I had to poison, slash and burn my body to get rid of you. It had to be done, though, because you would have killed me otherwise.

Despite that, I’ve never hated you. I know it’s a bit of a ‘Dear John’ cliché, but I really do mean it when I say: it’s not you, it’s me. Because you are (were) me.

Not the best of me but me, nonetheless. Uncontrollable, hyperactive iddy-biddy bits of me with genetic misspellings that meant you didn’t know when to stop. You were like cellular bits of me on speed, if speed were oestrogen. Cos you loved a bit of ER – you were mad for it!

It’s tempting to blame myself for enabling you as I fed your hormone habit, revving you into replication. However, I’m not into self-blame-shaming.

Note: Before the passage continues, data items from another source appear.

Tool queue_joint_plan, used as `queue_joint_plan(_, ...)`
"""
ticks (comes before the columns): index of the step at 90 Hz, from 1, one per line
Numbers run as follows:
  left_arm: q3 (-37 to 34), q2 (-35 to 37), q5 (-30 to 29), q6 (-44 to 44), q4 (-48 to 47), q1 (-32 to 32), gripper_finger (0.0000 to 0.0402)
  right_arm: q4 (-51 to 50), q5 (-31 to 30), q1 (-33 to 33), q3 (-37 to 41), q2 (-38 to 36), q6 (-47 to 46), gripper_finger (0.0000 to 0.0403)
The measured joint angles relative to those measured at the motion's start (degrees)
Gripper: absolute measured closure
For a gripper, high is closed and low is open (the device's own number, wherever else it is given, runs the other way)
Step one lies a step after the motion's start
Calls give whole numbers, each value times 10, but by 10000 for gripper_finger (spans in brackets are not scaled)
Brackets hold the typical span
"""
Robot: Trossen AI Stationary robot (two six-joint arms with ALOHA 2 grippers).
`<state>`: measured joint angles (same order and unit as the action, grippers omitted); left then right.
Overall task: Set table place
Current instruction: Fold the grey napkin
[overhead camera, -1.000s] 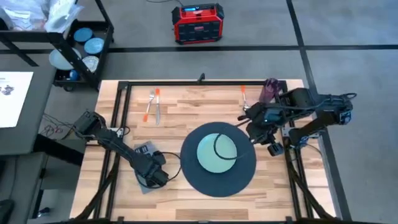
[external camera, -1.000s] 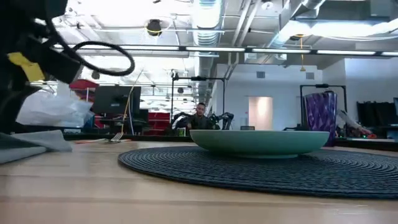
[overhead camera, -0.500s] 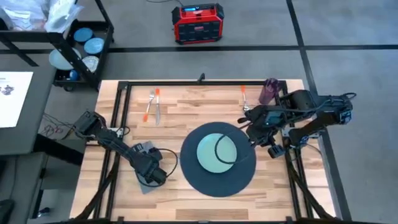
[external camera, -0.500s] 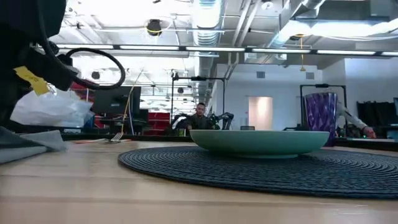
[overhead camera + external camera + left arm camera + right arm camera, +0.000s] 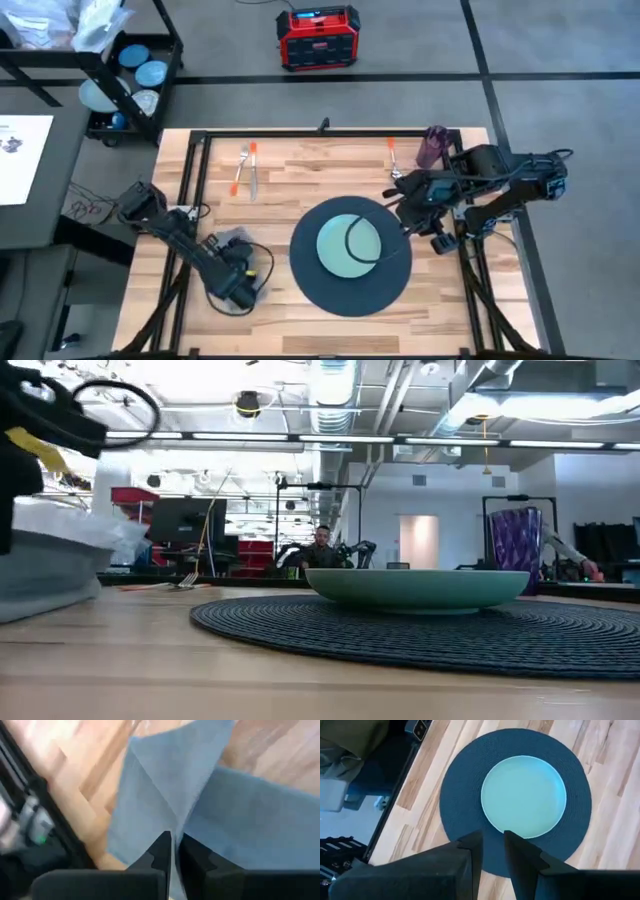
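Two grippers noted: left gripper [image 5: 173, 851] pinches the grey napkin [image 5: 200, 805], its cloth fanning beyond the narrow jaws. Right gripper [image 5: 492, 842] hovers, jaws nearly closed and empty, with green plate [image 5: 524, 795] and dark mat [image 5: 460, 800] just beyond them.

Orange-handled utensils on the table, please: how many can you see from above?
3: a fork and a second utensil lie together at the far left, and one lies at the far right beside the purple cup. The right arm may hide more.
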<state>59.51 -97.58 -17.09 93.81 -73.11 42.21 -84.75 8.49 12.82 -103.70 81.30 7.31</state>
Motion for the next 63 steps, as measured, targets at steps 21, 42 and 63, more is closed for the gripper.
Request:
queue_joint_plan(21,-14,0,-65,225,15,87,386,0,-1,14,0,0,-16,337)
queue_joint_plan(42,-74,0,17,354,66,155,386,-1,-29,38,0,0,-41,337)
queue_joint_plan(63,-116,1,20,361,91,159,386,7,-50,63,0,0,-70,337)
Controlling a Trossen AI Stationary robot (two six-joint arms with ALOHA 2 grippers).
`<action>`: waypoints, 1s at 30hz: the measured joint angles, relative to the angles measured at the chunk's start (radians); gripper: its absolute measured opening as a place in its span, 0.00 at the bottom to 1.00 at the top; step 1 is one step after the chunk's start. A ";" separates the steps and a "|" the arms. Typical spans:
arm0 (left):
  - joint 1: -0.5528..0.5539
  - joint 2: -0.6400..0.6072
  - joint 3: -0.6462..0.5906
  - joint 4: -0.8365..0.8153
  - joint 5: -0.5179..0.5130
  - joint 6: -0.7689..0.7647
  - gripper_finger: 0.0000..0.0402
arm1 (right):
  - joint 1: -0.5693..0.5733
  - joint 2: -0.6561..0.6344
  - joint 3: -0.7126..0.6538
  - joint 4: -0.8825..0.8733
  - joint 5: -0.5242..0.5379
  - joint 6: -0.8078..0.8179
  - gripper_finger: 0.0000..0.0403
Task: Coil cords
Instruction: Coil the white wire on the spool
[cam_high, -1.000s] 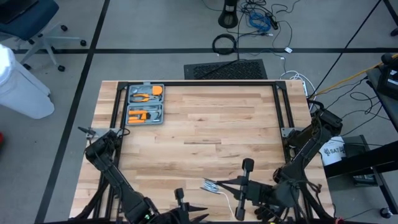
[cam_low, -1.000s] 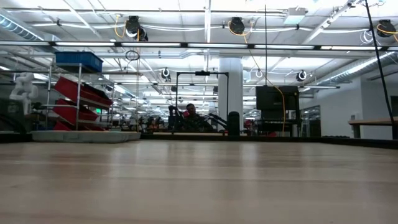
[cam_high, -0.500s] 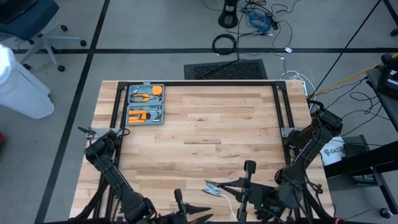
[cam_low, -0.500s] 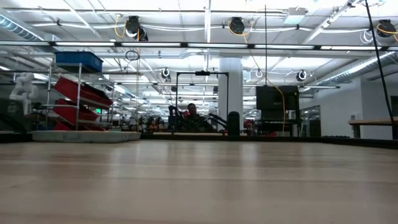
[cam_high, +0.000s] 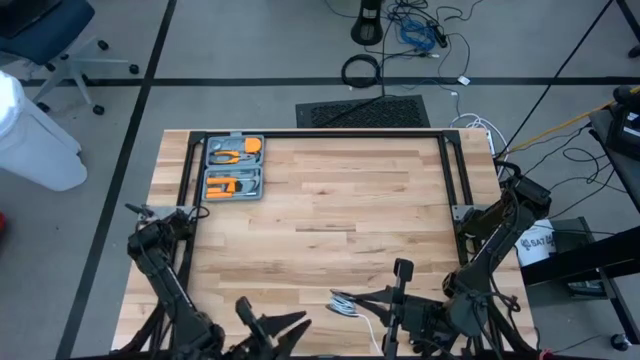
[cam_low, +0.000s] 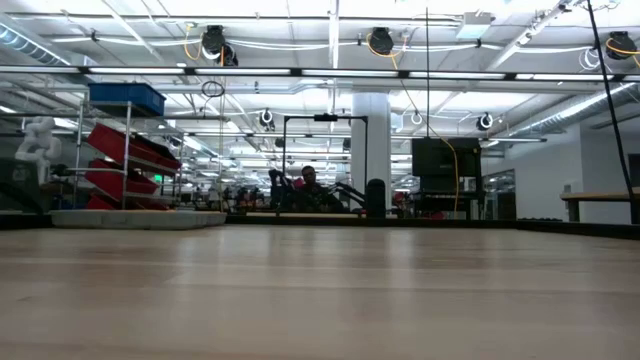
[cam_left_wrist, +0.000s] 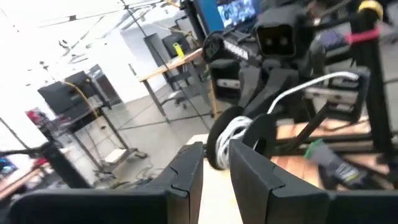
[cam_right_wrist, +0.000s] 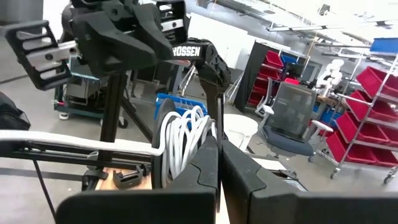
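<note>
The white cord (cam_high: 344, 303) is wound into a small coil of several loops (cam_right_wrist: 180, 144) near the table's near edge. My right gripper (cam_high: 340, 297) is shut on it and points level toward the table's left. The coil also shows in the left wrist view (cam_left_wrist: 231, 134), straight ahead of my left gripper (cam_left_wrist: 216, 180). My left gripper (cam_high: 295, 325) stands to the left of the coil, apart from it, level and open with nothing between its fingers. The low view shows neither gripper nor cord. My right gripper pinches the coil's bundled loops (cam_right_wrist: 198, 140) between its two fingers (cam_right_wrist: 208, 165), coming level from the table's right. The loops stand upright beside the fingertips, held above the tabletop. A loose tail (cam_right_wrist: 68, 140) leads off from the coil, and in the high view it trails toward the near edge (cam_high: 368, 328).
A grey tool case (cam_high: 233, 167) with orange tools lies open at the table's far left. A black frame (cam_high: 450, 170) runs along the table's far and side edges. The bare wood in the middle (cam_high: 330, 220) is free room.
My left gripper has risen, drawn back toward the table's left and rolled about its own axis, keeping the same gap. My right gripper has held still with the coil.
</note>
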 joint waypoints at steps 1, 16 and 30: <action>-0.003 0.000 0.000 -0.003 -0.009 0.016 0.21 | 0.000 0.000 0.000 -0.001 0.000 -0.006 0.00; -0.075 0.000 0.000 -0.276 0.103 -0.275 0.21 | 0.000 0.000 0.000 -0.094 0.017 -0.010 0.00; -0.040 0.001 0.000 -0.502 0.192 -0.538 0.21 | -0.002 0.000 0.000 -0.405 0.027 0.168 0.00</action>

I don’t blame you either. You can’t help what you became. I simply wasn’t prepared to share my body with a malignant molecule molester whose insatiable spread would kill me, so you had to go. I’m not mad, I’m disappointed.

And while I don’t hate you, I do hate what exorcising you has done to me.

I’m physically inscribed by excision, incision and radiation burns. Mentally I’m undone by the fog of chemotherapy, medical menopause and the general fuckedness of a cancer diagnosis.

I don’t see these as battle scars: I’ve never been at war with my body or let a surgeon attack it. They’re life scars. The necessary collateral damage from saving myself from you/me. And it’s never been a fight. I nurtured my body and cheered it on as it cleaned out the chemo toxins, healed the surgical wounds and repaired the irradiated skin.

As with any relationship worth writing about, it’s complicated. I knew you were bad for me, yet I grieved when the tissue you had burrowed into was cut off.


I was distraught to think of my breast alone, detached from the mothership; labelled biohazard waste and chucked into a surgical bin ready for incineration, or whatever they do with amputated body parts.

I had to make tough decisions. You could say it was you or me. But it was us. I chose to sacrifice a part of us so that I could carry on being me; carry on being.

And now I look to other parts of my body to be recycled to fill the hole you left. My abdominal tissue has been transferred to my chest to reconstruct a new breast. Transplanted skin will be stitched origami-style to make a nipple. But it’s not the same. I don’t have the feelings that I had before. In fact, there’s no feelings at all where you used to be: I feel numb.

You’ve left your mark emotionally, though. I’m utterly heartbroken by what happened between us. Devastated. I mourn the carefreeness of life before I learnt of your existential threat. But I’d much rather have known about you than not. Because if you’d carried on rifling through my body unchecked there would be no me.

And while it can feel that my future has been unwritten by you, it’s just been re-written.

So, this isn’t a Fuck You letter.

It’s more of a Get Fucked – and Stay Fucked – letter.

‘Cause, we are never ever getting back together.